Friday, September 26, 2014

Hellblazer by Garth Ennis issue #45

THIS IS STRAIGHT-UP THE FUNNIEST SHIT I HAVE EVER READ IN Hellblazer, which is saying much because the last time this bloody series made me crack up was during issue #3, Go For It so it has been a fucking while. And would you believe it, just like with the third issue, this one centered around John Constantine's complicated relationship with the demon kind--but this time around, he interacted with the three big bosses: Satan, Beelzebub and Azazel. Appropriately entitled The Sting, this was an issue that amused me to no end. There were genuine laughs in between while reading this. I was so shocked that Ennis employed a comedic appeal to this story, considering his Dangerous Habits arc was as grim as it gets (though his prose writing is far more straightforward than Delano; their distinct styles are comparable only because I believe they are both in tune of the kind of stories they tell). I'm quite relieved that Ennis decided to make this ridiculously entertaining as possible. Also, just when I thought I couldn't fall more insanely in love with John Constantine, I FALL EVEN UNDENIABLY HARDER. Srsly, fuck Hellblazer and the giddy fangirl feelings it inspires as well as its uncanny ability to smash my heart into smithereens! Fuck this series!


Why is this so funny, you ask? Well, John Constantine is dying of lung cancer (sad), he says goodbye to his sister and best friend (sadder) and loses another friend but not after he did him a huge favor by saving his soul from the devil's clutches (saddest shit ever but quite touching and uplifting). far, everything is serious (that's why this issue was so refreshing to get to). So while our titular hero is figuring out a way to escape his fate that's he's never going to willingly accept is inevitable, John encounters the pompous archangel Gabriel and had a few choice words with him, gets chummy with a cancer patient waiting for his own death, and dupes Satan into drinking holy water. And yes, the last statement is as funny as it sounds but Satan is understandably NOT goddamn pleased. When we ended the previous issue, John Constantine just slit his wrists and waits for his plan to take place. He was literally bleeding to death while Satan gleefully watches, hoping to snatch John's soul once he perishes in the mortal plane.

But hold on a bloody minute, two other devils (Beelzebub and Azazel) wanted John's soul as well and they have legally binding contracts (as it turns out, John just sold his soul to both of them). Satan's claim is that of insult because John costed him a soul (his friend's Brendan) and got him to unknowingly drink holy water like an idiot. His hurt pride is what motivates him to punish John and make him suffer in Hell while the other two know that John is a prized possession. Basically, it's a riot because both three can claim him but will not give up their own claim. John, though miserably bleeding on the floor, is enjoying the show. He knows that demons will always be selfish and these three have the largest egos of the bunch.

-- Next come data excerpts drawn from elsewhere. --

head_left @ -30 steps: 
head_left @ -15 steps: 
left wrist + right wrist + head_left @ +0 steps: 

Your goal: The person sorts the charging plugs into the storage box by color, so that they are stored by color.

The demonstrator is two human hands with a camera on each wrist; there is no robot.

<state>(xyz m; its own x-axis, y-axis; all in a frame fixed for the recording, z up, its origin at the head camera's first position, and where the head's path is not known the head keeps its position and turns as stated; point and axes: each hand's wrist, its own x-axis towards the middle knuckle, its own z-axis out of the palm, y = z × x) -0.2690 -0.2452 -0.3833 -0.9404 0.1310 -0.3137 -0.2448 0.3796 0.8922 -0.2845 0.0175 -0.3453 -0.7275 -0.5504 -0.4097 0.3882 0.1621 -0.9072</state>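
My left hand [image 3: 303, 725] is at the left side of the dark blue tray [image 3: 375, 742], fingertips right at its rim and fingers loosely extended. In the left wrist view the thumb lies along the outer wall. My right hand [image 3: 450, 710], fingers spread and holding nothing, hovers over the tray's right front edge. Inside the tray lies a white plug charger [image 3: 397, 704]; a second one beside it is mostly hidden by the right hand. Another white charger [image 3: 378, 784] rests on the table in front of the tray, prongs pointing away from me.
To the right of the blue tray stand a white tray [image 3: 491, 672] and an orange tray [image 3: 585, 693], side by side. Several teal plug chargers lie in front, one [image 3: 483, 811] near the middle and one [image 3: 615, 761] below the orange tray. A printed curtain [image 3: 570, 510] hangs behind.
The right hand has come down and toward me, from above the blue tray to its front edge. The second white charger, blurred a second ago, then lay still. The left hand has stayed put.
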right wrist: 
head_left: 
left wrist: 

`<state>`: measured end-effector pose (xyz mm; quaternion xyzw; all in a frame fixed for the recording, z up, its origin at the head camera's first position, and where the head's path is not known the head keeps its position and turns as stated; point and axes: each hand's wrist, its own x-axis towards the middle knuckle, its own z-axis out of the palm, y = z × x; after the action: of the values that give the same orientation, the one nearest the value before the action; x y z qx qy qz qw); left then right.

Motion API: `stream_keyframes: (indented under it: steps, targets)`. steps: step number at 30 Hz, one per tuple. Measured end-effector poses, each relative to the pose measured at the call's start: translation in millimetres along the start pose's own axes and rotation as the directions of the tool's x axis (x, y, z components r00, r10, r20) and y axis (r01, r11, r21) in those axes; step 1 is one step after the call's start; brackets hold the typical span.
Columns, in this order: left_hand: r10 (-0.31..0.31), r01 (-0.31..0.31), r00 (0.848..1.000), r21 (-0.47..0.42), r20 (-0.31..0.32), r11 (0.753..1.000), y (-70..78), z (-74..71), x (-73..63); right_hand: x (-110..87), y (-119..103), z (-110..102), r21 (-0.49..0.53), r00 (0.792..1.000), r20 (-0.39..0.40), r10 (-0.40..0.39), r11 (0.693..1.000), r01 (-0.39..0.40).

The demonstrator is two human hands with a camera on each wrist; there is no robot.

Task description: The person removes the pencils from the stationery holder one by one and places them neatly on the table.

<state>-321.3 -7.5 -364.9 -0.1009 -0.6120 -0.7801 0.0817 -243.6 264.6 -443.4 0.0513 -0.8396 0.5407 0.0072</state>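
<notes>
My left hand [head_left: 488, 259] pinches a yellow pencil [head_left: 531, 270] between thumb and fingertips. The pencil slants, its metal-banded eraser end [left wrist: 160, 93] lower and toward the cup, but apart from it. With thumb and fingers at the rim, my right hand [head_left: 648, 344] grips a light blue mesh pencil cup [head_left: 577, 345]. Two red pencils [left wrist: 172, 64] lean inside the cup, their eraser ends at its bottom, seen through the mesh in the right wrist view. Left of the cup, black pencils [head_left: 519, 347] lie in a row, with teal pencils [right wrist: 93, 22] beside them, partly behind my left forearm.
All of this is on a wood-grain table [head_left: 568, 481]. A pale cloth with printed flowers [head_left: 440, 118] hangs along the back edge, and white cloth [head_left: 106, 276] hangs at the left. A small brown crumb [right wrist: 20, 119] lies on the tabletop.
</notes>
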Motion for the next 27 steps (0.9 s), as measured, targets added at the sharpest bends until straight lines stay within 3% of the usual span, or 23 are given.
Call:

The dialogue is smart and hilarious all throughout especially the arguments among the three baddies and the occasional snarky and unhelpful remarks from John (who isn't bleeding quicker enough so he slits his wrists again just to mock the devils so they can hurry up and make a decision already). In the end, the three knew that none of them will concede and eventually God Himself will get involved and John's soul will ultimately belong to neither of them. Stupid John Constantine and his fool-proof plans! With a begrudging reluctance, the three devils decided that the only way to avoid an all-out war occurring in Hell (they would literally wage a war to get this man's soul, for crying out loud!) is to KEEP JOHN CONSTANTINE ALIVE. That way, no one gets to claim his soul and everything will be just dandy.

The only victor of this resolution is John himself. Not only does he get to live but Satan also guarantees to CURE HIS CANCER. But, Satan asserts, he will make it AS PAINFUL AS FUCKING POSSIBLE. So he LITERALLY SHOVES HIS HANDS INSIDE JOHN AND STARTS SCOOPING THE BLACK TAR OF HIS LUNGS. And then HE BURNS JOHN'S BODY HORRIBLY and replaces it with a new one. And the first thing John does after his resurrection? HE LIGHTS A FAG. Right in front of Satan and the two devils who had just cured him of the cancer that would have killed him. Way to rub it in their faces, you beautiful jerk! Satan then tells John that by the time he does die, he will inflict all kinds of pain and torture on his damned soul--but John brushes him off, saying that Satan HAS TO KEEP HIM ALIVE FROM NOW ON or the entire conflict of contracts will start again among the three and there's going to be an unholy war. Again, John is really rubbing it in. Not only did he manage to get a second chance at life, he is possibly never allowed to die due to security purposes, AND HE GETS TO PLAY THE DEVIL FOR A FOOL!

And yet John Constantine still thinks the spoils of his victory aren't enough. Before he leaves the seething imbeciles to contemplate how badly they screwed up, John smiles at them and gives them the middle finger.  BECAUSE WHY NOT YOU BASTARDS I'M JOHN "FUCK YOU" CONSTANTINE!

One last issue to go before I end Dangerous Habits!